DOMANDA: L’Athletic non sta vivendo un momento positivo, ma un derby potrebbe essere l’occasione giusta per cambiare la situazione.
RISPOSTA: Eravamo ansiosi che arrivasse questa partita perché stiamo attraversando un periodo difficile e desideriamo dimostrare di poter invertire la rotta. Puntiamo a conquistare i tre punti, sia contro la Real Sociedad che contro qualsiasi avversario, però, essendo loro i txuri urdin, la sfida acquista un interesse speciale e daremo il massimo per ottenere la vittoria.
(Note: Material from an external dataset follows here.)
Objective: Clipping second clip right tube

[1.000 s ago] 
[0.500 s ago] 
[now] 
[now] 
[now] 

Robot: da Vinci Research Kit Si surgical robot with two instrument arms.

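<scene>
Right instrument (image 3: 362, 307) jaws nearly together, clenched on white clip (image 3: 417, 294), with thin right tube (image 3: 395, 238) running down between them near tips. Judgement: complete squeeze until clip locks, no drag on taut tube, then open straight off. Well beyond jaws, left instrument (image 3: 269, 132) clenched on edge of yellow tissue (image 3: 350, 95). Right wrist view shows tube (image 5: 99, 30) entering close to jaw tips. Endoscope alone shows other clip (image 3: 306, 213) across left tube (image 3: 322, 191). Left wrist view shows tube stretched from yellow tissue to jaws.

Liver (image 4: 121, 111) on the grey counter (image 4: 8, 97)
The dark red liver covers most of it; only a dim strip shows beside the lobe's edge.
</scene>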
DOMANDA: Dopo l’eliminazione dalla Champions, come affronterà la squadra il resto della stagione?
RISPOSTA: L’esclusione è stata dura da digerire. Già durante il sorteggio avevamo visto quanto fossero temibili i nostri avversari, e ora, dopo aver analizzato la situazione, possiamo dire che sono stati i più forti, considerando le posizioni che hanno raggiunto e i loro budget elevati.
Tuttavia, abbiamo lottato e siamo stati vicini alla qualificazione, il che rende la delusione ancora maggiore. Dopo la partita, il morale era piuttosto basso, ma ci siamo ripresi in fretta. Il giorno dopo c’era già un clima più positivo, e anche i giorni successivi a Lezama sono stati normali, con i giocatori desiderosi di provare il proprio valore. Lo spogliatoio è molto unito, c’è una grande coesione tra i giocatori e il nostro staff tecnico, e sono certo che supereremo questo momento difficile e ristabilirà la situazione in Liga, che è la nostra priorità attuale.
DOMANDA: Hai piena fiducia nel lavoro di Valverde?
R: Esatto, hai ragione. Ernesto è un allenatore molto capace, non c’è bisogno di presentarne il valore. Ha ottenuto risultati straordinari con noi in tutte e tre le fasi della sua permanenza, e crediamo che sia la persona giusta per sistemare la situazione attuale in campionato. Abbiamo completa fiducia, da parte di tutto il club, compresi i giocatori, nel lavoro dell’allenatore e siamo certi che riusciremo a risolvere la situazione.